Pourtant, il enfonce le clou :

—Tu vas te noyer.

— Ce ne sera pas la première fois, répliqué-je, piquée au vif.

Il me regarde un long moment et je me surprends à m’approcher légèrement pour voir ce qui se cache dans ses yeux.

— Remonte, ordonne-t-il en reculant. Le Festival est dans deux jours, et tu n'es clairement pas prête.

Alaric s'éclaircit la gorge.

— Je devrais y aller aussi. Les cours vont commencer. Le Festival est dans deux jours, après tout, lance-t-il avec un sourire pour le Capitaine.

Il me lance un dernier regard, ses yeux dépareillés brillant d'une étrange intensité.

— À bientôt, Lectrice, souffle-t-il si bas que je suis peut-être la seule à l'entendre.

Puis il grimpe sur les rochers et disparait derrière une lourde porte de bois. Saul m'observe attentivement. Je ne peux dire s'il a entendu les derniers mots d'Alaric.

— Tu as de la chance que ce soit lui qui t'aie trouvée, dit-il en m'aidant à me hisser complètement sur les rochers. N'importe qui d'autre t'aurait déjà dénoncée au Conseil.

— Pourquoi pas lui ?

Il ne répond pas. Son regard se perd un instant sur l'horizon, où le ciel commence tout juste à s'éclaircir. Quand je comprends qu’il ne trahira pas le jeune homme, je demande :

— Et toi ?

— J'ai fait une promesse à Varian. Et...

Il s'interrompt, comme s'il allait dire quelque chose qu'il regretterait. Dans la pénombre, les traits de son visage semblent plus doux, plus vulnérables. Une mèche de cheveux tombe sur son front, et je réprime l'impulsion absurde de la repousser.

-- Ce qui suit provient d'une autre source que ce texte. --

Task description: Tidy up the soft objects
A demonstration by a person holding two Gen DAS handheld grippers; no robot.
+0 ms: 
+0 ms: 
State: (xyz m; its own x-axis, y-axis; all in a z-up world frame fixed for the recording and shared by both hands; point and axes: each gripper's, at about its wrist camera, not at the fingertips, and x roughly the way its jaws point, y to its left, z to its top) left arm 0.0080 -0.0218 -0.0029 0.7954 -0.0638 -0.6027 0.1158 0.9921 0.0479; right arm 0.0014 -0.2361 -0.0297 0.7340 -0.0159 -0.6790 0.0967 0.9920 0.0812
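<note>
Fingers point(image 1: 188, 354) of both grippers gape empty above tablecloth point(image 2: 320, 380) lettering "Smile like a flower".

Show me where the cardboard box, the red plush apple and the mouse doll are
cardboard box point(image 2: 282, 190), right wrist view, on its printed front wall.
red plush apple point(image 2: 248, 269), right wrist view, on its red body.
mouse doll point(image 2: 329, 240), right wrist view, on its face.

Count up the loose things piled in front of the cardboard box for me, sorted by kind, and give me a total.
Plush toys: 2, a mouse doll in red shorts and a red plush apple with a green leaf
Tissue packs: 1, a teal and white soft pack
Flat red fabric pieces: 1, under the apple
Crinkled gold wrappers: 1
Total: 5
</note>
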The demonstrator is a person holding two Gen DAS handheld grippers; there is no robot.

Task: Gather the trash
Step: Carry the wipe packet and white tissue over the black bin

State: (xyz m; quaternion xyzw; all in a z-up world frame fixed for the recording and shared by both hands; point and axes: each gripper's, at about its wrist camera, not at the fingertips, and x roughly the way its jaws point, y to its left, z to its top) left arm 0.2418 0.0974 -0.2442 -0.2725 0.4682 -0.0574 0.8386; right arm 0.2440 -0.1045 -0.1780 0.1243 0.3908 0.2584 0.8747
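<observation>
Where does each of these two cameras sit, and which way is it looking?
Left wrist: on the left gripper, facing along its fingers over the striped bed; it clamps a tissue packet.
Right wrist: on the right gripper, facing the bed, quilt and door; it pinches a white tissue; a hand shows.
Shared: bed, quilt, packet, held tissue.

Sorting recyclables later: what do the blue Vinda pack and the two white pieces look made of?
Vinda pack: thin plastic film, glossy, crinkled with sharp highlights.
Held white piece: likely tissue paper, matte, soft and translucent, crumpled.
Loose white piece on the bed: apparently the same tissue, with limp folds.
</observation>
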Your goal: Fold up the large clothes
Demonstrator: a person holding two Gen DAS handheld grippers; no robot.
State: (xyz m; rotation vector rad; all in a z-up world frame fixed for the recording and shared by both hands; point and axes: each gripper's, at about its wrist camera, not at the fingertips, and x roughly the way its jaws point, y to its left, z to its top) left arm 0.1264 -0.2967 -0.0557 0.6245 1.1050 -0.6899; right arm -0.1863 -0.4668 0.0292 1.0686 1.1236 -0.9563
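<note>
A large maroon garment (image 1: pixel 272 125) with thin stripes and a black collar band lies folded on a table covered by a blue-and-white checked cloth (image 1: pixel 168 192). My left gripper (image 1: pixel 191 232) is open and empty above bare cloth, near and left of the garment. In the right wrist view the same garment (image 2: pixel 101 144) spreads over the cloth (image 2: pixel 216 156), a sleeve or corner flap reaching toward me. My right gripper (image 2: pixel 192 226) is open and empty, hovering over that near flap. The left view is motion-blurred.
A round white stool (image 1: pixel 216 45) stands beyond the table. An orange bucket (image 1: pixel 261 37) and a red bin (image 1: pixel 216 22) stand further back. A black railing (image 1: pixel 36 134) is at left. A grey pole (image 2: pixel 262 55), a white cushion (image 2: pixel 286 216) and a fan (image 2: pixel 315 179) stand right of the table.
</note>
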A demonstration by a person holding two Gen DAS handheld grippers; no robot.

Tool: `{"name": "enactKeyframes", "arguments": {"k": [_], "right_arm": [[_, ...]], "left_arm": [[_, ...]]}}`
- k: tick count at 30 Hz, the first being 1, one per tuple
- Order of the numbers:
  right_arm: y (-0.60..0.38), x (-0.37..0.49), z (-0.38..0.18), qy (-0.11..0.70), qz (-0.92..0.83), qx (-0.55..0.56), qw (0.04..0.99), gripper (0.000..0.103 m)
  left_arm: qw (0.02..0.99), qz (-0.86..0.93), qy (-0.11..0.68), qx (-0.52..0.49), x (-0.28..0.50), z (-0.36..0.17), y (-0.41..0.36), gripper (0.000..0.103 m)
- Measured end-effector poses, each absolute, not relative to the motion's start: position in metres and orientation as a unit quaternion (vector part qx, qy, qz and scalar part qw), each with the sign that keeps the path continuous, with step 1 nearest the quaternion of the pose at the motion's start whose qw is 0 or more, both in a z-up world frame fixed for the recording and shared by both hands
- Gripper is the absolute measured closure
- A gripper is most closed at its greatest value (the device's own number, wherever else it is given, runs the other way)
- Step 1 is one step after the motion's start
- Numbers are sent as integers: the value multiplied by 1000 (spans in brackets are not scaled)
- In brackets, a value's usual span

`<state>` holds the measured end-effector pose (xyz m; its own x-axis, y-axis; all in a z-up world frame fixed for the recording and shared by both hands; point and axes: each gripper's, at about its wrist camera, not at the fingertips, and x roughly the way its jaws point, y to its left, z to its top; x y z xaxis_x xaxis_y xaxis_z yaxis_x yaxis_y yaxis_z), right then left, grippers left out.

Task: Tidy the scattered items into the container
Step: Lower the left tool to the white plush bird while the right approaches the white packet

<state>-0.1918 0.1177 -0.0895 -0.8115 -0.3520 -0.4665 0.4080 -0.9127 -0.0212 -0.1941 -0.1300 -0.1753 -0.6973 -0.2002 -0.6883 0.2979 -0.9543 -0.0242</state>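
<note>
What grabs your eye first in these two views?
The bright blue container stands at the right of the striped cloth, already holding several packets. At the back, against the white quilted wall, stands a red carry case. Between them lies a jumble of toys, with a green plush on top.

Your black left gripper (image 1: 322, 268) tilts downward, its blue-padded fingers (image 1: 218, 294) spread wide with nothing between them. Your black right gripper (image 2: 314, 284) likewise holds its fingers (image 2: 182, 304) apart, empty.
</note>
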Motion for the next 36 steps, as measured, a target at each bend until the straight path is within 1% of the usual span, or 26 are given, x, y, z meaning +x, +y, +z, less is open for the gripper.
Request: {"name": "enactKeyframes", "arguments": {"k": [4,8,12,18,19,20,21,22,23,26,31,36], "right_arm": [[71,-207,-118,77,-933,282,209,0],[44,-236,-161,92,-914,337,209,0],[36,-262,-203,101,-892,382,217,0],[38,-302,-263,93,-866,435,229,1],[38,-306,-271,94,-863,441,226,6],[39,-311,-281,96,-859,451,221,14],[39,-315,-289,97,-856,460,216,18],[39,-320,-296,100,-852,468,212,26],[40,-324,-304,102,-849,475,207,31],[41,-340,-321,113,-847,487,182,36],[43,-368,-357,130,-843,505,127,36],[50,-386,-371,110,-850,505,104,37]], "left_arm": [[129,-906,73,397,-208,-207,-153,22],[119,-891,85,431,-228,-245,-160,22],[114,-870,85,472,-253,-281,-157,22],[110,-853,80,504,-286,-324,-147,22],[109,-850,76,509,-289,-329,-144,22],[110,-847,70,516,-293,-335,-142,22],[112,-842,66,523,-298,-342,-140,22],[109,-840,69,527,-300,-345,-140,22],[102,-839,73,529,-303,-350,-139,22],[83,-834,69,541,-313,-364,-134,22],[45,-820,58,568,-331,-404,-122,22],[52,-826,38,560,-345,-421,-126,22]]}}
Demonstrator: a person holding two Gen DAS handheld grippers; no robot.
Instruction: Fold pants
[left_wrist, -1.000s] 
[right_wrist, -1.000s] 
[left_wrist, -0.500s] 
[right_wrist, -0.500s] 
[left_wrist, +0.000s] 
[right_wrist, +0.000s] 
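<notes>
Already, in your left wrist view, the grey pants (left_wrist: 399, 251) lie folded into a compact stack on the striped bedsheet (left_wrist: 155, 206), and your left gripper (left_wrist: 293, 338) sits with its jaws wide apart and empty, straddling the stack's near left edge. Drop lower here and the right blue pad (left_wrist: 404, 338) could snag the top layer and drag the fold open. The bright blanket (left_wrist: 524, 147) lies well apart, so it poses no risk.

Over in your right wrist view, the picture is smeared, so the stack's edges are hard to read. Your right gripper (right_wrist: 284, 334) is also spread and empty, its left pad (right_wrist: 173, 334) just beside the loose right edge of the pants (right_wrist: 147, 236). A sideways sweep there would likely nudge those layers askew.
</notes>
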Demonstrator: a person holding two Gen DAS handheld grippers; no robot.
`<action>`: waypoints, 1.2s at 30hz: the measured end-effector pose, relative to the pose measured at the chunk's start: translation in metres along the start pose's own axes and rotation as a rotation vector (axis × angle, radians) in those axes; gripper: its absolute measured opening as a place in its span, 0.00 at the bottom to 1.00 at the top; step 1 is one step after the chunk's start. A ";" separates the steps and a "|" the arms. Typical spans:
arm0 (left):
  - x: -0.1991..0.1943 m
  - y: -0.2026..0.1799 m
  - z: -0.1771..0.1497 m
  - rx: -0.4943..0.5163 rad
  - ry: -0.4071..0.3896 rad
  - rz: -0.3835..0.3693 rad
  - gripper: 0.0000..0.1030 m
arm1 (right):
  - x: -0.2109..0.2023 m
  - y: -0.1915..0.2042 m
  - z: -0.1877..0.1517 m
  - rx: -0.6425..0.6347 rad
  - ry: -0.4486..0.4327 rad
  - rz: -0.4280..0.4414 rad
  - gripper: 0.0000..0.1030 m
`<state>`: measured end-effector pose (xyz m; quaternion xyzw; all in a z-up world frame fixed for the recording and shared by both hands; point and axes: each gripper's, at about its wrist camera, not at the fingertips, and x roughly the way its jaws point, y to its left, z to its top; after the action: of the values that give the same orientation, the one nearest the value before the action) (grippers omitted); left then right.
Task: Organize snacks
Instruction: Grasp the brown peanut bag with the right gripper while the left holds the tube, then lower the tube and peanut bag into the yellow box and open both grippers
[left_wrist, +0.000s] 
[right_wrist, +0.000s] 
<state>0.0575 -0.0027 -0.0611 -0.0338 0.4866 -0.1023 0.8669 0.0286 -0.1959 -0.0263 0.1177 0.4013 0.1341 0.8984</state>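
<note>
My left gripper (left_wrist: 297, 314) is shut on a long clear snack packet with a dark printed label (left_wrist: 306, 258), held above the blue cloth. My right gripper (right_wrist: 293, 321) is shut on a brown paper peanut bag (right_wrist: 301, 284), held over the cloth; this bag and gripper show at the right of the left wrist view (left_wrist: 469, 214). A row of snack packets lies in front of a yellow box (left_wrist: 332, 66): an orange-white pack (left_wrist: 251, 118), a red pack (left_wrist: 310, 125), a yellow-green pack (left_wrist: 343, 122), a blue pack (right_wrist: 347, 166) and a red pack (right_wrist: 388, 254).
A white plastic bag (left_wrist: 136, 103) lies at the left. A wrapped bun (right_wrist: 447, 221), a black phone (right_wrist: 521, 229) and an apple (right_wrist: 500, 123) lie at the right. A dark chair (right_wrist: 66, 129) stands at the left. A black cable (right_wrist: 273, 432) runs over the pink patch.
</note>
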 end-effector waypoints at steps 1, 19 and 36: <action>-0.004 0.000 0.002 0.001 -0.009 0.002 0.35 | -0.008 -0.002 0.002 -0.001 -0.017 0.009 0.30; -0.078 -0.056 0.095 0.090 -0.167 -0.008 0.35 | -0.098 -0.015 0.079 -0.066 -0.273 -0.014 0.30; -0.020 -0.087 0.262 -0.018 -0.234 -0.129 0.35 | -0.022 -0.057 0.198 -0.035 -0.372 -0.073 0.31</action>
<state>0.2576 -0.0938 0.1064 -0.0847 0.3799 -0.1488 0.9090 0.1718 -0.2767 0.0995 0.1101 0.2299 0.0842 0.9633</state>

— Et ? insisté-je, ma voix plus basse que je ne l'aurais voulu.

Il me regarde longuement, et quelque chose dans ses yeux me fait frissonner. Pas de froid, bien que je sois trempée.

— Et la mer t'a choisie pour une raison, finit-il par dire.

Je pense qu’il a raison. Les bouteilles ont disparu, mais leur message est clair : je ne peux pas échapper à ce que je suis. Pas même ici, si loin de mon île. La mer me suivra toujours, avec ses secrets et ses exigences. Et pour l'instant, elle semble vouloir que je reste.

Saul me tend sa veste et je réalise que je tremble. Je n’ai pas froid, pourtant.

— Allons-y. Nous avons beaucoup de travail si tu veux survivre à ce Festival.